What you will do:
If a line in the data below holds the word "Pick", copy it.

Records contained in a dataset:
▶

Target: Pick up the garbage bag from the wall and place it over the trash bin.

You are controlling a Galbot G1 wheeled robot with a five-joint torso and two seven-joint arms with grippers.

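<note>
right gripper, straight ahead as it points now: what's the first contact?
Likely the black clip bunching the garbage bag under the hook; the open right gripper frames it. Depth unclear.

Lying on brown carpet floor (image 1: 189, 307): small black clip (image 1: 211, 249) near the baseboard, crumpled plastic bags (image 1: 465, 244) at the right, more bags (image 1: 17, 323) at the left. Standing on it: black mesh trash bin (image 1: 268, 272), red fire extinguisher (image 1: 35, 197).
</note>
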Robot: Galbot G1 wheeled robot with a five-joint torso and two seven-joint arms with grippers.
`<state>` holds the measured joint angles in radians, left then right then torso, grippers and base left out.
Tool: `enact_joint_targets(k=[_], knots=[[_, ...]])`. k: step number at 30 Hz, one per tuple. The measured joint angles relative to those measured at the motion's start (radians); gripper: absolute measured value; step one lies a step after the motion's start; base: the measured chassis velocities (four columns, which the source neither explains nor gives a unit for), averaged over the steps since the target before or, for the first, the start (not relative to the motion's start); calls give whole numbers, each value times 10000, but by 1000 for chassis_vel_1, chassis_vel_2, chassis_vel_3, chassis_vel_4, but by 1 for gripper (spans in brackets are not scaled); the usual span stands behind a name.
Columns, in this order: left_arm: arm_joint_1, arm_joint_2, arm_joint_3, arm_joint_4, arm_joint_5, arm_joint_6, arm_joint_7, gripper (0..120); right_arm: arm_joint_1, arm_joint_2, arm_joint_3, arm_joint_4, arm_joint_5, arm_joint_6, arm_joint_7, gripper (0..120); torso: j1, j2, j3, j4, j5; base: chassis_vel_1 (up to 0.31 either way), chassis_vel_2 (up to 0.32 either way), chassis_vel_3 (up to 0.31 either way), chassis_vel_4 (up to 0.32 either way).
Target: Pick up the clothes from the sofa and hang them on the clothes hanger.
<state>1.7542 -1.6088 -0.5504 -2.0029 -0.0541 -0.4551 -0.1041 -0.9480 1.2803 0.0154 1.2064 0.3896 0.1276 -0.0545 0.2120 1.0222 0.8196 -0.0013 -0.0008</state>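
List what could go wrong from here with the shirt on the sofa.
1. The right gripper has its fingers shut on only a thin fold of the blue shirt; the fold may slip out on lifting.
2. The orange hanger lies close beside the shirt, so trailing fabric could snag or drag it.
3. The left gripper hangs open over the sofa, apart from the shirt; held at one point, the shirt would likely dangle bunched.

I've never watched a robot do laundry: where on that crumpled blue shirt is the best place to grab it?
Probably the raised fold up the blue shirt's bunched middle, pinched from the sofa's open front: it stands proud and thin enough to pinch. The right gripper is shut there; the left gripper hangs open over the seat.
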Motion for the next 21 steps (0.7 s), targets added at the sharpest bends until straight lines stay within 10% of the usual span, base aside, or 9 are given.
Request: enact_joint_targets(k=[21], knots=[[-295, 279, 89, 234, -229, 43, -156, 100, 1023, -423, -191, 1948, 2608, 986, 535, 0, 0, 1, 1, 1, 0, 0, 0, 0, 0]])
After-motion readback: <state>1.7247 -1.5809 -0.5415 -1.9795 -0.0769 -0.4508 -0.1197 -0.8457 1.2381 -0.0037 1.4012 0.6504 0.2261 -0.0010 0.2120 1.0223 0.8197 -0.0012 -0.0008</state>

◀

Written response:
Target: Pick up the garbage bag from the wall and place it over the trash bin.
Target: Pick up the clothes from the sofa and hang them on the clothes hanger.

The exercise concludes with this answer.